What the task asks: Please copy every line from the following entries in which the word "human" appears.
------------------------------------------------------------
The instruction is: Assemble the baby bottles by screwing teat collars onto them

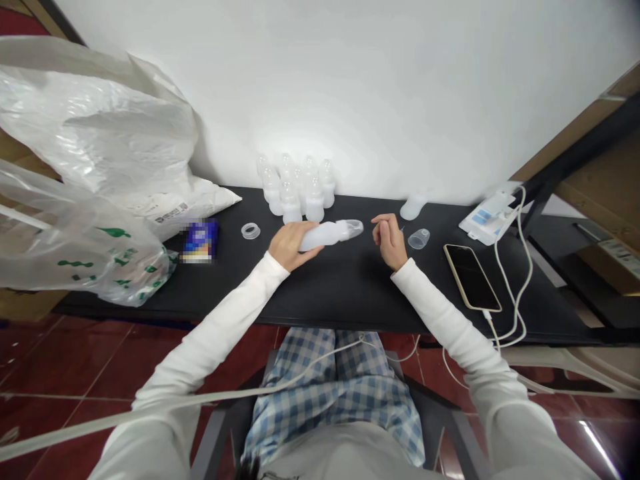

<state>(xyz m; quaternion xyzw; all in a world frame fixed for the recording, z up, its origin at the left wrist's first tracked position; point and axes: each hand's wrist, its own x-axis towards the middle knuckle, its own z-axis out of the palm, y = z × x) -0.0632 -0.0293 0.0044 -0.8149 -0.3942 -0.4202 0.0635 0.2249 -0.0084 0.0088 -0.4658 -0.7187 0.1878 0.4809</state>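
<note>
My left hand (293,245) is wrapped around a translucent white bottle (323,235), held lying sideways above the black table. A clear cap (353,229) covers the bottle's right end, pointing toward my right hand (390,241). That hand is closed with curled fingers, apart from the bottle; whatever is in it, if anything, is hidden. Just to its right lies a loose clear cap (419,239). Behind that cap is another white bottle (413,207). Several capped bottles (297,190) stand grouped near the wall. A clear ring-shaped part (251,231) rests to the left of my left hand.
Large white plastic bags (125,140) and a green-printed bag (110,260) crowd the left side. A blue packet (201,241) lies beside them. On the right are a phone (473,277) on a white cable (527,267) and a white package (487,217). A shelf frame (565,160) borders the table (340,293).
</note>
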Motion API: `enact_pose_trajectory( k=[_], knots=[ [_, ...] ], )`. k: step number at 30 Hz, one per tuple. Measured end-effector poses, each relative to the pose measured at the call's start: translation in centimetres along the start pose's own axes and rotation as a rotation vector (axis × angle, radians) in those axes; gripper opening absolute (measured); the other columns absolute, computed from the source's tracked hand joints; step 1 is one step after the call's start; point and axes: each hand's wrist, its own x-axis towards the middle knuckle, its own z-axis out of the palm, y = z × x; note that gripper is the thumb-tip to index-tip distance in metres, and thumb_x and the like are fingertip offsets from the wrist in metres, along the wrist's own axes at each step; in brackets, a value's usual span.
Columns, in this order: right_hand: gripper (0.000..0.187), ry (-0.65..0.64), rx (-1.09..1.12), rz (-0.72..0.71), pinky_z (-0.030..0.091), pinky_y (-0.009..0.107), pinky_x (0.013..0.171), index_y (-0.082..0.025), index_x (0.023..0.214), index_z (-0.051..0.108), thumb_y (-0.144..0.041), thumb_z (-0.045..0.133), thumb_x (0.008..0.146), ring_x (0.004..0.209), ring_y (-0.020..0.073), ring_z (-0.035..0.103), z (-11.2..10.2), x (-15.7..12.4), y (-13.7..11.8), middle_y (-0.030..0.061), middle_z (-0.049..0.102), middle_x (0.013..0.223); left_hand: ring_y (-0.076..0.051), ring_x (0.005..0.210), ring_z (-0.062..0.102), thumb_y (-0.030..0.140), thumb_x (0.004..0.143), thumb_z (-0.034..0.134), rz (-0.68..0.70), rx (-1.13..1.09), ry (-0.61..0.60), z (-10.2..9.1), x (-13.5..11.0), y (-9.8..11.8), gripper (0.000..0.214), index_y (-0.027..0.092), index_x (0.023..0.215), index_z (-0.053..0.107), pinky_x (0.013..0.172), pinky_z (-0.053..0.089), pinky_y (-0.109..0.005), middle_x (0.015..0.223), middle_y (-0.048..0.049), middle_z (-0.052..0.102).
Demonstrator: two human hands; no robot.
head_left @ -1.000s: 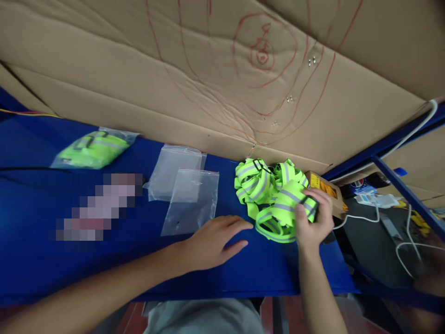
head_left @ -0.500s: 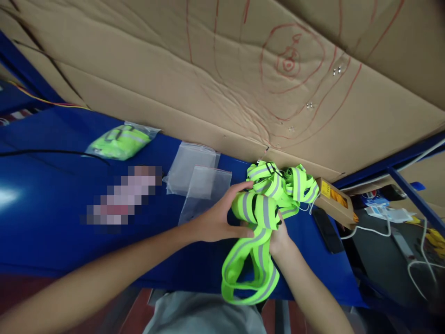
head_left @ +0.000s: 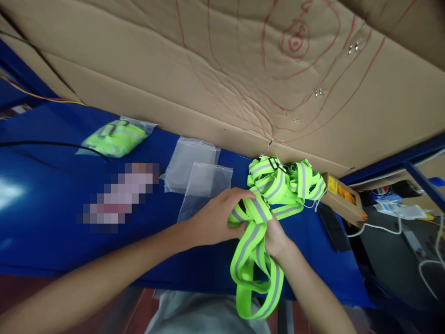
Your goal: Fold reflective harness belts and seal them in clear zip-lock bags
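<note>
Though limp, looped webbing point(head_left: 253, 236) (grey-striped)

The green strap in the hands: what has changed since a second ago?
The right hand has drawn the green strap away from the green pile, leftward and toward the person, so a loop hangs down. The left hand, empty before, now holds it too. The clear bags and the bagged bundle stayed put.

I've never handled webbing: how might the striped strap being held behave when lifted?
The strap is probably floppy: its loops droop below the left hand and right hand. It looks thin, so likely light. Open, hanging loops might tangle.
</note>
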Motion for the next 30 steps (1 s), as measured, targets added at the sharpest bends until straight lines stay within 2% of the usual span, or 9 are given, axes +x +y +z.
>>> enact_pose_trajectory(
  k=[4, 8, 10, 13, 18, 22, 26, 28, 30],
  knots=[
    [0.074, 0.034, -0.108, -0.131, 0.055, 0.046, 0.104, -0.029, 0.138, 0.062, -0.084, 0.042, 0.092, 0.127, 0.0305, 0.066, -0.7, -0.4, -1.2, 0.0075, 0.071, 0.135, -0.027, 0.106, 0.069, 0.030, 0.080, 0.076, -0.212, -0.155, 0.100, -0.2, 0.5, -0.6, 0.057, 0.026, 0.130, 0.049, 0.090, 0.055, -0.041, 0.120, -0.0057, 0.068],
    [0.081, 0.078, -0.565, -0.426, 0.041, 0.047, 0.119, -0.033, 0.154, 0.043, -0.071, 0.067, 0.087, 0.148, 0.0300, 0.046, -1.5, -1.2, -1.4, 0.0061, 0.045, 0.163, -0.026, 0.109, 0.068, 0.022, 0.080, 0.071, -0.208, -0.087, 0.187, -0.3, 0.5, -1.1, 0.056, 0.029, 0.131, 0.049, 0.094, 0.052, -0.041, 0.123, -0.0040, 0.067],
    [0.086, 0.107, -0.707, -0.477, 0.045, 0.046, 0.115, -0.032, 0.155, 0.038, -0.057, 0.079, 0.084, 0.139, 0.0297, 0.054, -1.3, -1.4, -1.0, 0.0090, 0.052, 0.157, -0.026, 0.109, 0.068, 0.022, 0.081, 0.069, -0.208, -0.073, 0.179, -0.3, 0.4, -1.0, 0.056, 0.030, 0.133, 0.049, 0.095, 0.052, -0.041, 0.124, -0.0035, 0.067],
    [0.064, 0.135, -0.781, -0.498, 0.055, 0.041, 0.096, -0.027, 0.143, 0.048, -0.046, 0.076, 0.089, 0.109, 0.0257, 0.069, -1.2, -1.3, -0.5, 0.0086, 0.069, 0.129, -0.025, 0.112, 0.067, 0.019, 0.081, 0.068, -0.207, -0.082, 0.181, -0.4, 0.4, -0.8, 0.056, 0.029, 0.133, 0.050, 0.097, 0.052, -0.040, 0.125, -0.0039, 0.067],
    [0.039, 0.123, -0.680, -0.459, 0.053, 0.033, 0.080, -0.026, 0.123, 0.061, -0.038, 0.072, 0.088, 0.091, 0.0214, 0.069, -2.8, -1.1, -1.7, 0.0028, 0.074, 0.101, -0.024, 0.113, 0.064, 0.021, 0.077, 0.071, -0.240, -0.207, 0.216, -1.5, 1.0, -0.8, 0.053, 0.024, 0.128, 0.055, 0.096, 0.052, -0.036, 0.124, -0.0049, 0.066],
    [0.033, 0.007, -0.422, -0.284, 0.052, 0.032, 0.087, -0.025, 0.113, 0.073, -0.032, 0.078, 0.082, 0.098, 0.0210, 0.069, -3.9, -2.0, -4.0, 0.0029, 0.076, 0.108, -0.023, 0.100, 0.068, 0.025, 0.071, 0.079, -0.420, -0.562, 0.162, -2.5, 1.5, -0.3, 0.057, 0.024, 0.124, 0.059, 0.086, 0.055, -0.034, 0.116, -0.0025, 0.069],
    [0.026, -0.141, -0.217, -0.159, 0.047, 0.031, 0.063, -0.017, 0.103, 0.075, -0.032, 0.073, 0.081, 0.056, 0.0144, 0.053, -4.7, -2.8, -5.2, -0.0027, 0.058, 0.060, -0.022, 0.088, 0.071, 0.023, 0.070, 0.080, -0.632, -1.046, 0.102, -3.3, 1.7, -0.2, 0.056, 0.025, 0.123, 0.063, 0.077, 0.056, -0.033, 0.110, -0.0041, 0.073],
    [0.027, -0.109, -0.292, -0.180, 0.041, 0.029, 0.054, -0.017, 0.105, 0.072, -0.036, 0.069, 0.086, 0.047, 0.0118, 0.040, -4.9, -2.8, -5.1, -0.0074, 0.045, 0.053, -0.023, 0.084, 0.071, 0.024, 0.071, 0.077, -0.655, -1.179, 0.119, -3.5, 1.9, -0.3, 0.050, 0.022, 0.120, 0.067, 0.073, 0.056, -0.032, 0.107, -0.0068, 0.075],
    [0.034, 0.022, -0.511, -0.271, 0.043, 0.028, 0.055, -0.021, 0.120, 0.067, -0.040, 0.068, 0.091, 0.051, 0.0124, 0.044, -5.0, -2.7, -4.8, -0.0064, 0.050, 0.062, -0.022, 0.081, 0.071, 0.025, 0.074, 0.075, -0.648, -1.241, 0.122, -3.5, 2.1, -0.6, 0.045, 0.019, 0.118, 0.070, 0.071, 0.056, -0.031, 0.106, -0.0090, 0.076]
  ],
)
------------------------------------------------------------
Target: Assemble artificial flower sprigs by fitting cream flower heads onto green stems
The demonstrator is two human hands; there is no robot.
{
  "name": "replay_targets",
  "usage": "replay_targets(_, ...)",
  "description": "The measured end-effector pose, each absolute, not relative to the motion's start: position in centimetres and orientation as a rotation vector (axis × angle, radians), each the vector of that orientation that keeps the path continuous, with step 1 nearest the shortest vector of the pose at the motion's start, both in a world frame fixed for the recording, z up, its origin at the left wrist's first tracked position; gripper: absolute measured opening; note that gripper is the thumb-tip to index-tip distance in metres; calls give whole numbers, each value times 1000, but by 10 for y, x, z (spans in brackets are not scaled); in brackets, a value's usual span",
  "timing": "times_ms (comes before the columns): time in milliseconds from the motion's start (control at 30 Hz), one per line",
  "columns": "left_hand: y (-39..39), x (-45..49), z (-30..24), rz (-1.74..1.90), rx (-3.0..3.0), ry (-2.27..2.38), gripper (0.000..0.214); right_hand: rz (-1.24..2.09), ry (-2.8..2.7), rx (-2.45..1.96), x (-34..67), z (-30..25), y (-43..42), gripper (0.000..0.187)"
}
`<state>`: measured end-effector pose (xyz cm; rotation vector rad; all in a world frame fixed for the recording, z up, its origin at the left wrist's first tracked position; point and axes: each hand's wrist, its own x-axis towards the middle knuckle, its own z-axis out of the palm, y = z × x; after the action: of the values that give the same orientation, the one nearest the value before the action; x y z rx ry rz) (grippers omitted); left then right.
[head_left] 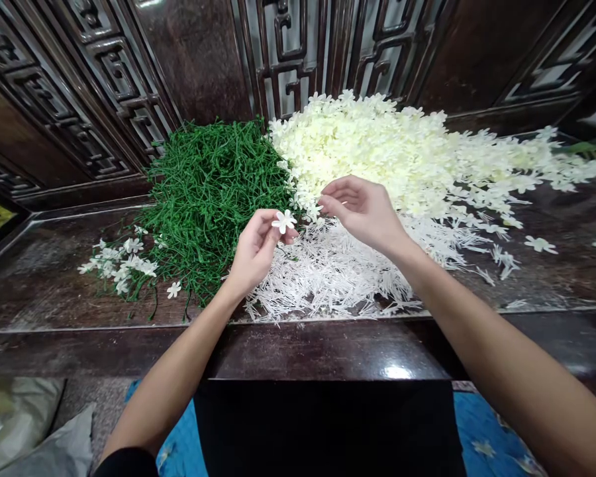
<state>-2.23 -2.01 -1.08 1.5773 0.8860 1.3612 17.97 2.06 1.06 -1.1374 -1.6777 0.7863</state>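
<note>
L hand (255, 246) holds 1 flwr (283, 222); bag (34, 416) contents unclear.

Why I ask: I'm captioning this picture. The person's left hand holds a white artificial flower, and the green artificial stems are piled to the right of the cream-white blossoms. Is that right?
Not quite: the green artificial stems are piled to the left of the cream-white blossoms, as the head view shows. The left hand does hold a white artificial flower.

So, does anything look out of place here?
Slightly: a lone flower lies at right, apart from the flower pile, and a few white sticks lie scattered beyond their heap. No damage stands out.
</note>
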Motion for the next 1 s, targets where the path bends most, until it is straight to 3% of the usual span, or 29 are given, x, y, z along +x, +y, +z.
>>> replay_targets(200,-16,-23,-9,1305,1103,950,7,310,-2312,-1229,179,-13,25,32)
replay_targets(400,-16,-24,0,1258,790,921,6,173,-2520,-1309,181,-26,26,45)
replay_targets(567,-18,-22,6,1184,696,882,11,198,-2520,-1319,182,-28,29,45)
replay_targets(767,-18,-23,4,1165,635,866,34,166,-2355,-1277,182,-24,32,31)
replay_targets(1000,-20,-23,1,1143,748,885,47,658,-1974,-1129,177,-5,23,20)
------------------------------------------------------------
Solution to this problem:
Demonstrator: two human hands; no robot.
The demonstrator is two human hands; there is no robot.

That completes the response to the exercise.